¿Qué es el pie de atleta?. EFE/ Neil Hall
¿Qué es el pie de atleta?. EFE/ Neil Hall

Pie de atleta: síntomas, causas y tratamiento

El pie de atleta es una infección común en el zona entre los dedos del pie que produce picazón, ardor y piel quebradiza. El y cuyo contagio se suele producir al pisar superficies húmedas de duchas o vestidores

El pie de atleta está provocado por hongos dermatofitos, los mismos responsables de afecciones como la tiña y la tiña inguinal. Factores como la humedad, el calor y el uso de calzado cerrado favorecen su proliferación, informa la Clínica Mayo.

Esta infección es altamente contagiosa y puede transmitirse por contacto directo con una persona infectada o con superficies contaminadas, como toallas, suelos o calzado. También es posible propagarla a otras partes del cuerpo al rascarse o tocarse las zonas afectadas.

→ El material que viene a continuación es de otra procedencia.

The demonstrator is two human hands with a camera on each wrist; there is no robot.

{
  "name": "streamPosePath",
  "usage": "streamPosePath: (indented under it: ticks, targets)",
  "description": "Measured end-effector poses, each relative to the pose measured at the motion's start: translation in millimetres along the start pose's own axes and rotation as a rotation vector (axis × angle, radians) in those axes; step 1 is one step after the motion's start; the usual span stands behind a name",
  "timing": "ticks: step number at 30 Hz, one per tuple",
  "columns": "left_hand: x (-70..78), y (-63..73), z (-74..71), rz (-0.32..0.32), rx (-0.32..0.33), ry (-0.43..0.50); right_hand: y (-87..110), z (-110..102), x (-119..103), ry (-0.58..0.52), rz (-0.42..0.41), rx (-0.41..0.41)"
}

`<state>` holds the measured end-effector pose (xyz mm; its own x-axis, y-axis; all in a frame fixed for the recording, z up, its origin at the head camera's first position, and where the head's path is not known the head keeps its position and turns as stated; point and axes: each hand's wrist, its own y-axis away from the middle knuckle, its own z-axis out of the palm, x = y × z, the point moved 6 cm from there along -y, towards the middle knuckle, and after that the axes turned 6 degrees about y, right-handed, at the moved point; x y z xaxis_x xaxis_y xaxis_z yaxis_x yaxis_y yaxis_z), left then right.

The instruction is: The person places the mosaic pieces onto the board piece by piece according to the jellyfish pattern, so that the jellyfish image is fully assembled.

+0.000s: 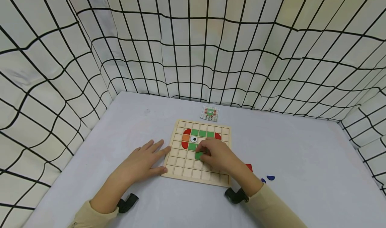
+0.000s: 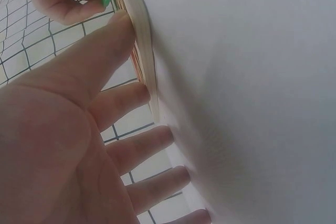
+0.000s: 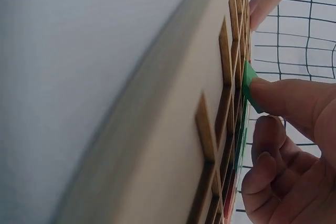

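Note:
A wooden grid board lies on the white table, with colored tiles in some of its cells. My right hand is over the board and pinches a green square tile between thumb and fingers. In the right wrist view the green tile tilts up from the grid. Red curved corner tiles, an orange square, green squares and a round eye tile sit in the cells; the right hand hides some cells. My left hand spreads its fingers at the board's left edge, thumb and fingertips touching it.
A small pattern card lies beyond the board. Right of the board are a red piece, partly behind the right forearm, and blue half-round pieces. Black netting over white cloth surrounds the table on the far side and both flanks.

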<state>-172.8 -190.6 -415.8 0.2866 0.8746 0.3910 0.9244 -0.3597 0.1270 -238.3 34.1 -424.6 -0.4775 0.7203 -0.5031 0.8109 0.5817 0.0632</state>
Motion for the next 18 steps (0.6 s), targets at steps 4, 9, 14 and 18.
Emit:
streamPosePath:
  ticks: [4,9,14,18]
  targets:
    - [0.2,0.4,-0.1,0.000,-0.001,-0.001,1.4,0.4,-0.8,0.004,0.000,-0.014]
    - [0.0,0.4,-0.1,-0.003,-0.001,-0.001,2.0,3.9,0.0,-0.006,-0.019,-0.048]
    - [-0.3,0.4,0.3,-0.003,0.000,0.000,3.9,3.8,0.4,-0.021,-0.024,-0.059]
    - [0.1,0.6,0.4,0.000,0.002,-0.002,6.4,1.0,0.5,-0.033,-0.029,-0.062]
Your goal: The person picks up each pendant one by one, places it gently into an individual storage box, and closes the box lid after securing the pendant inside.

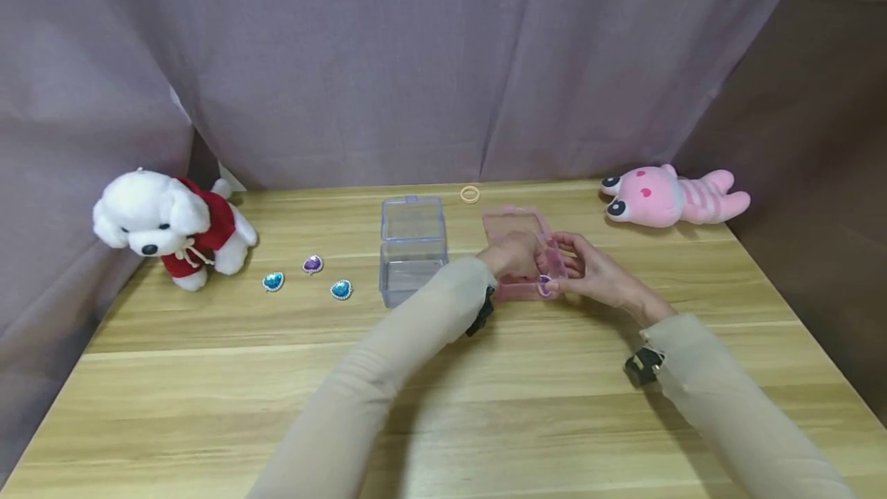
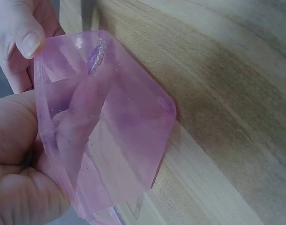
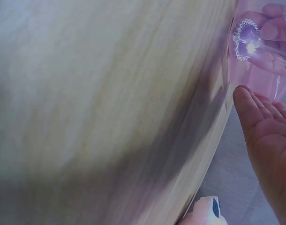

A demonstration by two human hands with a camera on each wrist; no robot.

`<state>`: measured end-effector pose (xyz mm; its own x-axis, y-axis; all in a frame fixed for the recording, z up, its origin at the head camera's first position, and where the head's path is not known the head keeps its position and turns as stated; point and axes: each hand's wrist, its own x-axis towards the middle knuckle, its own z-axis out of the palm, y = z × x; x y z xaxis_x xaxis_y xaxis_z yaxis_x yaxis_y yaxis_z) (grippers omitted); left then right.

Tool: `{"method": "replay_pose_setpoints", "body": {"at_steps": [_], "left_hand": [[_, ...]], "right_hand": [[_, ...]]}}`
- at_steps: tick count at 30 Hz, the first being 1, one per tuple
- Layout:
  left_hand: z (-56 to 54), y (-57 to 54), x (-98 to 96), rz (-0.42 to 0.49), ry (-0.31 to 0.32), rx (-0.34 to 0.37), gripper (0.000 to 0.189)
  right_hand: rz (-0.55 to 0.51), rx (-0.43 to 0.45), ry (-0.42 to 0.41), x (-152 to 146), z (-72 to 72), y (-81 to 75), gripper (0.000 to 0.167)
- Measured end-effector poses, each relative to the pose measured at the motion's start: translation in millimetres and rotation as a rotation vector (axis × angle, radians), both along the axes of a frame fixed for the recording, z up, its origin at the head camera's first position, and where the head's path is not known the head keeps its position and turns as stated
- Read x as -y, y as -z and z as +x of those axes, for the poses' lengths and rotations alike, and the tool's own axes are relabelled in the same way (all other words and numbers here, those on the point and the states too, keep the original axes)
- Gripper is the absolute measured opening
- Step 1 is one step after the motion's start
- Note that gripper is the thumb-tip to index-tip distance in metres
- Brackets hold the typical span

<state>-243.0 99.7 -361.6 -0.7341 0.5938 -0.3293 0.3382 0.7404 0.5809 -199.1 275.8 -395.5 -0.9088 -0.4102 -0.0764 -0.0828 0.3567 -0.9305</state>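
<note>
My left hand (image 1: 516,256) reaches into an open pink see-through plastic box (image 1: 509,293). Its fingertips are at a purple heart-shaped gem (image 3: 248,40) with a beaded silver rim, and they appear to pinch it. The gem stands upright near the box's right wall. Through the pink plastic in the left wrist view, the gem (image 2: 96,58) is seen nearly edge-on. My right hand (image 1: 596,276) holds the box's right side, thumb at the near corner and fingers farther back. The pink lid (image 1: 509,223) is folded back behind the box.
Left of the pink box stands an open clear box (image 1: 393,296). Two blue gems (image 1: 273,281) and another purple gem (image 1: 312,264) lie farther left. A white plush dog (image 1: 148,214) sits at left, a pink plush toy (image 1: 654,197) lies at right, and a yellowish ring (image 1: 470,188) rests behind.
</note>
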Motion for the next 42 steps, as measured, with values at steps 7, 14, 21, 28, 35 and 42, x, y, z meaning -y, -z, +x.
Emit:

Síntomas del pie de atleta

La infección pie de atleta puede afectar uno o ambos pies y sus síntomas más comunes son:

  • Piel escamosa, agrietada o descamada entre los dedos de los pies.
  • Picazón intensa, especialmente después de quitarse los zapatos y calcetines.
  • Enrojecimiento, inflamación o cambios de color en la piel, que puede tornarse rojiza, violácea o grisácea según el tono de la piel.
  • Sensación de ardor o escozor.
  • Aparición de ampollas.
  • Sequedad y descamación en la planta del pie, que puede extenderse hacia los costados.

Factores de riesgo

El riesgo de contraer pie de atleta aumenta en los siguientes casos:

  • Uso frecuente de calzado cerrado.
  • Sudoración excesiva en los pies.
  • Compartir alfombras, tapetes, ropa de cama, ropa o calzado con personas infectadas.
  • Caminar descalzo en espacios públicos como vestuarios, saunas, piscinas, baños y duchas compartidas.

pie de atleta
EFE/ Esteban Biba

Prevención del pie de atleta

Para reducir el riesgo de contagio o evitar la propagación de la infección, se recomienda seguir estos consejos:

  • Deja que los pies respiren: Usa sandalias cuando sea posible para mantenerlos ventilados.
  • Mantén una higiene adecuada: Lava tus pies a diario con agua tibia y jabón, asegurándote de secarlos bien, especialmente entre los dedos.
  • Usa polvos antimicóticos: Si eres propenso al pie de atleta, aplica productos como Tinactin, Gold Bond, Lotrimin AF o Zeasorb.
  • Cambia los calcetines con frecuencia: Usa calcetines de algodón que absorban la humedad y cámbialos al menos una vez al día, o más si sudas mucho.
  • Alterna el calzado: Utiliza diferentes pares de zapatos cada día para permitir que se sequen completamente entre usos.
  • Protege tus pies en lugares públicos: Usa sandalias o calzado impermeable en piscinas, vestuarios y duchas compartidas.
  • Evita compartir objetos personales: No compartas zapatos, toallas ni ropa de cama sin lavar si convives con otras personas.

Cuándo consultar a un médico

Si presentas un sarpullido en los pies y no mejora tras dos semanas de tratamiento con un antimicótico de venta libre, la Clínica Mayo recomiendo acudir al médico.

Además, si padeces diabetes y sospechas que tienes pie de atleta, consulta a un especialista de inmediato. Busca atención médica también si notas signos de infección, como hinchazón en la zona afectada, presencia de pus o fiebre.